Thockin would like to minimize the amount of code that lives outside of k/k repo. If we were to take all of lifecycle and move it out of k/k, there is a lot of functionality that could diverge, or could be missing for a user in certain cloud providers.

Take a page out of API Server book and make a generic controller manager and use for kube-controller-manager and cloud-controller-manager.

Comment: spent a couple of days looking through the GCE work and found ~4 bugs.
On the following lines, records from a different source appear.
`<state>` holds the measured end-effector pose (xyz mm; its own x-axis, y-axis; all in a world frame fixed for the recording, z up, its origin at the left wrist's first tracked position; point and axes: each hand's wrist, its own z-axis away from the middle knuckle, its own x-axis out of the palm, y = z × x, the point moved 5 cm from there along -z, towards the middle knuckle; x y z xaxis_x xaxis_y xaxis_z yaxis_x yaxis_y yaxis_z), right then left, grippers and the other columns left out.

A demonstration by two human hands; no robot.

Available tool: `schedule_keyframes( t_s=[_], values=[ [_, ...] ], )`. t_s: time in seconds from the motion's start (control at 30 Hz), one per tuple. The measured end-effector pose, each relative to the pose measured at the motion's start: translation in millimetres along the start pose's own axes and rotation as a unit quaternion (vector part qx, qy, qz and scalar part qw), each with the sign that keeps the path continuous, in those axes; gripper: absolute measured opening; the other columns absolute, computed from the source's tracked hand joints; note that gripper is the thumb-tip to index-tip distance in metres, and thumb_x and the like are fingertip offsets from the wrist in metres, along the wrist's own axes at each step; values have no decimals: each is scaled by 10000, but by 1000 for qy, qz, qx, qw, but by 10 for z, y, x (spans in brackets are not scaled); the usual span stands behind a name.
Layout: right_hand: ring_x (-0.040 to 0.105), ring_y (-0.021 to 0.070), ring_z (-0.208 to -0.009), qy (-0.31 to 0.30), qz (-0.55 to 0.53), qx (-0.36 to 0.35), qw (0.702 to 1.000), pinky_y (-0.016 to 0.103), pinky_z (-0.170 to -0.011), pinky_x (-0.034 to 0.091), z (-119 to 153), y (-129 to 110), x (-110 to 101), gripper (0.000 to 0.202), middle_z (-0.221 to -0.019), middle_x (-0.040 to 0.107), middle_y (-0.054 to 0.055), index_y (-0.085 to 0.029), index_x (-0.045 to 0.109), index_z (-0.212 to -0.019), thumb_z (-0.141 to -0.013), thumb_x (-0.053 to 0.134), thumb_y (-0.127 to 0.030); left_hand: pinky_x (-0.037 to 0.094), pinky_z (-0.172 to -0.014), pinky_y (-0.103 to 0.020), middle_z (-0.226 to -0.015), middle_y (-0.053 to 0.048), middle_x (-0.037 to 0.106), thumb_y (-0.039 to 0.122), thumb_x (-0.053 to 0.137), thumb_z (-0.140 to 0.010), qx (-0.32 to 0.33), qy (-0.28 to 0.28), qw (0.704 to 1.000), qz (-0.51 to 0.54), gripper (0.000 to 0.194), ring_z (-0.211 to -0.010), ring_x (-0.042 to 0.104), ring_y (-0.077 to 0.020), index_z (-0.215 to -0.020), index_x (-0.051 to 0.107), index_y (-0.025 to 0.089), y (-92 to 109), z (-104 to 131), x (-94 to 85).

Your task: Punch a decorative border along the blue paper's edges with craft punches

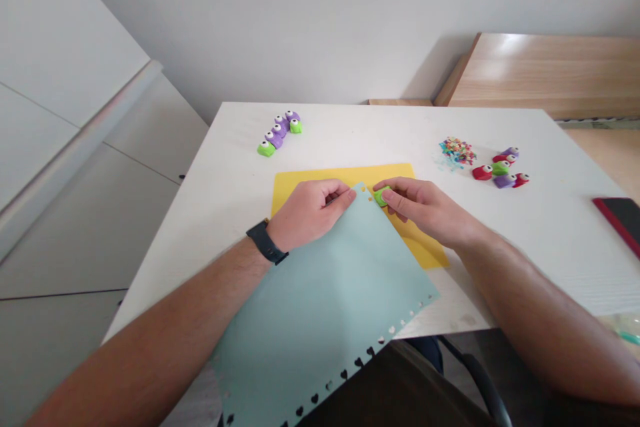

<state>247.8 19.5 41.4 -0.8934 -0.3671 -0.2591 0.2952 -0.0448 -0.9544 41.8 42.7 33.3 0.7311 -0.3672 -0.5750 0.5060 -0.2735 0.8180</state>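
Observation:
A large light-blue sheet (pixel 340 280) lies at an angle over a yellow sheet (pixel 295 183), its near corner reaching past the table's front edge. Heart-shaped holes run along its lower right edge, and small cutouts show near its far corner. My left hand (pixel 317 210) pinches the blue sheet close to that corner. In my right hand (pixel 417 207), between thumb and fingers, is a small green punch (pixel 383 196) at the sheet's right edge, just beside the cutouts. Whether the paper sits inside the punch is too small to tell.
Purple and green punches (pixel 275 137) stand at the table's back left. To the right are a pile of colourful paper bits (pixel 457 151) and red, purple and green punches (pixel 501 169). A dark phone-like object with a red edge (pixel 620 217) lies far right.

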Motion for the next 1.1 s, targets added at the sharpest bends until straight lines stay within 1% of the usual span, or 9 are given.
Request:
schedule_keyframes(
  t_s=[0.27,0.47,0.63,0.83,0.97,1.1],
  values=[
    [567,160,-784,-8,-18,0,1000,325,-706,435,0,-11,18,417,-921,707,48,-163,723,-1116,-967,668,-548,356,-573,-257,-695,19,633,536,553,-1025,0,2,1000,-1,442,-616,502,-120,-854,732,170,-3,1,1],
    [564,159,-778,-6,-12,-9,1000,328,-710,437,15,-45,2,406,-913,701,44,-169,741,-1123,-972,666,-537,362,-577,-258,-710,11,648,538,550,-1025,2,2,1000,-1,444,-629,520,-126,-854,731,169,8,2,-3],
    [574,169,-794,-10,-10,1,1000,333,-722,456,18,-40,1,427,-902,698,45,-169,741,-1137,-970,666,-554,370,-574,-252,-710,10,651,544,555,-1019,-1,2,1000,5,448,-627,517,-126,-861,739,166,14,1,3],
    [598,175,-817,-39,-36,13,998,333,-742,490,26,-25,47,427,-924,708,46,-178,738,-1156,-958,690,-554,372,-572,-249,-714,7,653,532,556,-1018,-2,5,1000,7,435,-630,513,-127,-872,741,166,-4,13,4],
    [644,207,-851,-54,-32,28,998,357,-746,534,42,11,65,438,-955,740,53,-214,740,-1193,-940,716,-570,379,-578,-249,-710,13,648,523,555,-1021,-1,6,1000,10,425,-628,512,-123,-868,735,170,1,10,6],
    [673,223,-862,-72,-29,37,996,361,-729,555,51,42,83,400,-942,751,51,-228,749,-1149,-923,745,-558,393,-585,-250,-721,9,664,518,566,-1016,2,8,1000,13,414,-638,525,-127,-874,734,168,28,7,-1]
  ],
)
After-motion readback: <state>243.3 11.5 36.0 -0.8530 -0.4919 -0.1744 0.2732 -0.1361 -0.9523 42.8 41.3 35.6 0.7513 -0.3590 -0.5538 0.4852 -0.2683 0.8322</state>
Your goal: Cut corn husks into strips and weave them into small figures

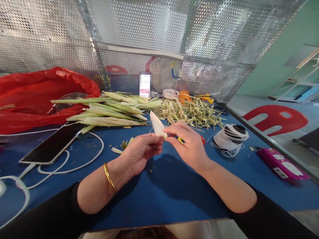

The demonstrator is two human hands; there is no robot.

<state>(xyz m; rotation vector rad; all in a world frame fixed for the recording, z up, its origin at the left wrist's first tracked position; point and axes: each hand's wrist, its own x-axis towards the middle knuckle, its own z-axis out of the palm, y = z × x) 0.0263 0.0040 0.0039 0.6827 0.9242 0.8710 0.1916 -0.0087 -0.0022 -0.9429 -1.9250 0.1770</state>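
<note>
A pale, pointed piece of husk (157,124) stands up between my hands, over the middle of the blue table (164,196). My left hand (142,151), with a gold bangle at the wrist, pinches its lower end. From the right, my right hand (187,143) grips the same base between thumb and fingers. Behind them lie long green and pale husks (107,113) and a heap of small dried plant pieces (189,113). A few small scraps (124,144) lie beside my left hand. Something yellow and red is partly hidden behind my right hand.
A red plastic bag (47,99) sits at the back left, near a dark tablet (53,142) with white cables. A spool of white thread (231,136) and a purple packet (281,164) are on the right. Perforated metal panels (139,26) rise behind.
</note>
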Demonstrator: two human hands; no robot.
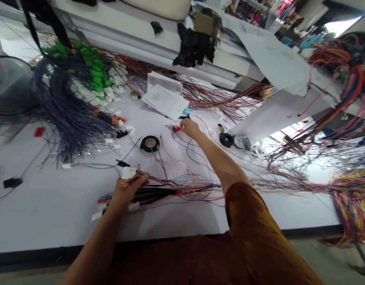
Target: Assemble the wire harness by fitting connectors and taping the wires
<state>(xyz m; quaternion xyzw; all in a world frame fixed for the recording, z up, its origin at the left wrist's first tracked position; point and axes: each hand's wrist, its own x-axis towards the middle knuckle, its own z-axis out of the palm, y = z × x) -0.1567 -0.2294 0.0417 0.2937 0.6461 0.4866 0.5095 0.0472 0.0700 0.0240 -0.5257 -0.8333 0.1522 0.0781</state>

So there are a bunch of other

Broke node controller out into 4 segments.

Overview on where we are in the overall project: external cloud provicer

We have a long way to go before all the in-tree cloud providers are moved out.

One of the interesting questions is that eventually there are no in-tree cloud providers; there is now a distributed CI issue where all cloud providers have a mechanism through which to set up their own continuous testing and post results back to testgrid, to expose when changes to one area of the code inadvertently break one or many or all cloud providers.

MS has a proof of concept basically done. Some questions: legally, what does this mean? E2E tests - how to make blocking. OpenStack – in e2e tests, there is no tag to ensure nothing was broken in e2e.

Jaice: to complicate matters, there may be primitives that make it necessary to make the testing much broader. There is a greater chance that the flakes occur in this world.

thockin - on indemnity, we can make a dedicated repo that is still CNCF owned but controlled by cloud provider

Exercise the top level interface

Multiple levels of test here. In the final state, there is no ‘cloudprovider’ interface. You can test that binary / or binaries to test specific cloud implementations; then there is another level which is the e2e tests of basically everything that is the kubernetes functionality.

When it comes to timing: the original plan was to depend on Flex Volumes. Subsequent discussions have tended toward depending instead on CSI as the volume solution. This means the timing is no earlier than Q3.

Victory looks like this:

Major cloud providers shipping and running cloud-controller-manager. Volumes can remain behind until CSI is production ready.

Also, when we can eventually delete all the in-tree cloud provider code, thockin will buy the cake and the keg.

Today, when you deal with CCM, and it says ‘what is my cloud provider’ it turns off cloud plugin, and volumes doesn’t work. There is, therefore, a new flag. Set cloudprovider=external and some other flag, can’t remember off top of head. Intention is that this will be a temporary second flag and will be removed as soon as possible.

A lot of really good work has been done. Need to do a better job of organizing code in KCM & CCM.

Open Question: will we ship cloud provider specific CCM’s as part of the kubernetes release?

Or, what cloud providers are included or easily available with the binaries distributed in the Kubernetes release?

Can we define better criteria than ‘you showed up before date xxxxxx’.

Perhaps there is something that will work for a ‘vanilla’ system or locally, and some way to discover and install CCMs for available cloud providers. Likely the vendor / distributor will be packaging up some other process by which kubernetes is installed and configured.

Thockin - think about what you do when you compile the linux kernel. Choose options during initialization and customize to hearts content. At the end, you get an artifact. Kbuild. Did a hack 18 months ago and proved it’s possible.

thockin - do we have concrete list? Not a great list. We are going through the KEP process. AI: call to action.

We are committed; we are making progress; we meet wednesdays at 10am Pacific Time.

Fejta: think about a local provider. Move as much as possible onto something that is like minikube, e.g. Great enthusiasm for this concept.

AI: fejta to share information on how to submit test results to testgrid and how to leverage the tooling for external cloud providers.

Summary - yes!